> _What this task involves_:
Within the listing below, please show every line carrying the string "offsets".

> _Given data_:
◆ ◆ ◆

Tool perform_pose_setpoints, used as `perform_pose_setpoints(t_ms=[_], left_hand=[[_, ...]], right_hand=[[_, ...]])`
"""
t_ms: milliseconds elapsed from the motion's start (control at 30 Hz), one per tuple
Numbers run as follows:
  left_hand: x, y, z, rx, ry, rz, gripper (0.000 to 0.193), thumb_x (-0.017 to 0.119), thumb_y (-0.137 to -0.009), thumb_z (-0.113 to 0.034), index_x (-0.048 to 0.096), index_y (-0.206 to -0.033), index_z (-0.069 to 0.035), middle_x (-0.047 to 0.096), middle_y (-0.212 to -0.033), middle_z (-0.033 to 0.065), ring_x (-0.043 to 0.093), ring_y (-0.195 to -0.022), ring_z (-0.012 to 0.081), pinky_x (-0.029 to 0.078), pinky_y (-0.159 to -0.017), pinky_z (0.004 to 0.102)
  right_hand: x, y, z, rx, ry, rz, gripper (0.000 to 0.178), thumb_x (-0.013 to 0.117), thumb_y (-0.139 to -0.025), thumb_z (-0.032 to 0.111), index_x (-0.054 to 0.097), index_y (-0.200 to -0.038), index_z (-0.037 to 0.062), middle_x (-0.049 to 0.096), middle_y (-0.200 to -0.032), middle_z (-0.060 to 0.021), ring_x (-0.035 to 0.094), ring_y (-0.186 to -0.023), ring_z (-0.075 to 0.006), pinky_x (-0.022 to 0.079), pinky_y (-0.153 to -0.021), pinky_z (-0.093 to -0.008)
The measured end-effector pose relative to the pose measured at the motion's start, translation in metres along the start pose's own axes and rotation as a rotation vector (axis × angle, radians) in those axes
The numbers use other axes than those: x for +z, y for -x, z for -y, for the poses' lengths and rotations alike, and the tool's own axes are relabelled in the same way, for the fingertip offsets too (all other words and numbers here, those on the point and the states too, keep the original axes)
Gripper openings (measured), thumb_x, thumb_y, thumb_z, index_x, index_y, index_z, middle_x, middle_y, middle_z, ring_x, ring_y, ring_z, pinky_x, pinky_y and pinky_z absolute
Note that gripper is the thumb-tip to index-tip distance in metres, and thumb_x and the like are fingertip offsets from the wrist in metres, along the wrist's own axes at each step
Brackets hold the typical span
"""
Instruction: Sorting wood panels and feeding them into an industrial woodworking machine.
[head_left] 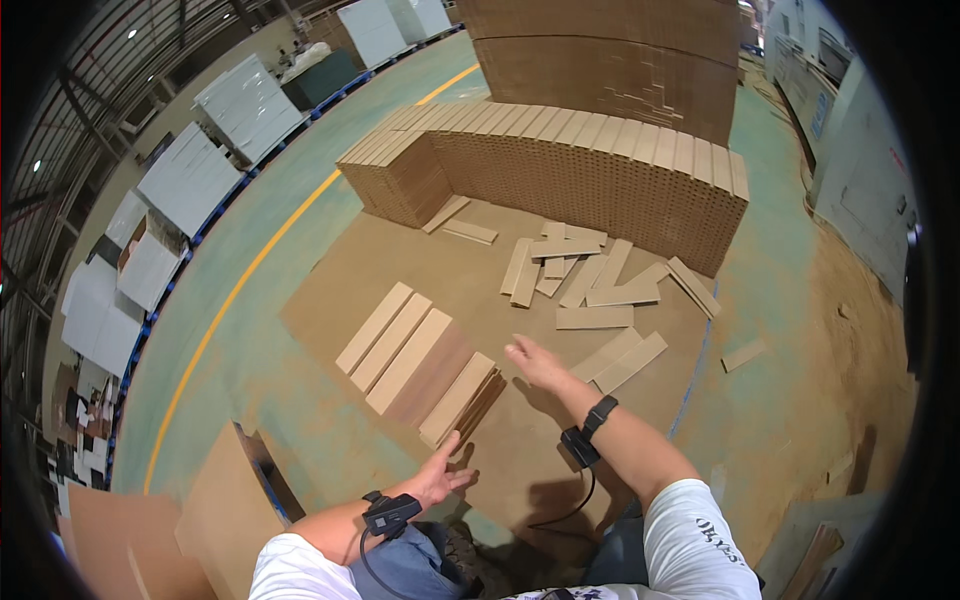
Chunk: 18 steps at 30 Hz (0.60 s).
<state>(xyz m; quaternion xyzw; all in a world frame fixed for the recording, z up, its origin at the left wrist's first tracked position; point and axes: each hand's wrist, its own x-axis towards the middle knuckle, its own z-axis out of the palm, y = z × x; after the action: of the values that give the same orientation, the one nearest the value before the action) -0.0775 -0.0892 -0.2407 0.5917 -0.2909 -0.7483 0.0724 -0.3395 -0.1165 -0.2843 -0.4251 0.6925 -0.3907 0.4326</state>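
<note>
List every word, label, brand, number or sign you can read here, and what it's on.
Right shirt sleeve: dark lettering, not transcribed here.
Shirt front: dark print, cut off by the frame edge, unreadable.
Grey machine at upper right: blue lettering, too small and blurred.
Nearer grey cabinet: small red mark, unreadable.
Boards between the left hand and right hand: no lettering visible.
</note>
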Motion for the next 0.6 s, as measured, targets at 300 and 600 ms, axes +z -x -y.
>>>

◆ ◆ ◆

> _Output for this exercise_:
The numbers use other axes than those: x for +z, y for -x, z for -y, for the poses' lengths and rotations alike, and the tool's own axes are relabelled in the same way, for the fingertip offsets too (all other words and numbers here, those on the point and the states too, keep the original axes)
Note that gripper is the thumb-tip to index-tip distance in metres, and thumb_x and the like are fingertip offsets from the wrist in metres, along the wrist's own axes at each step

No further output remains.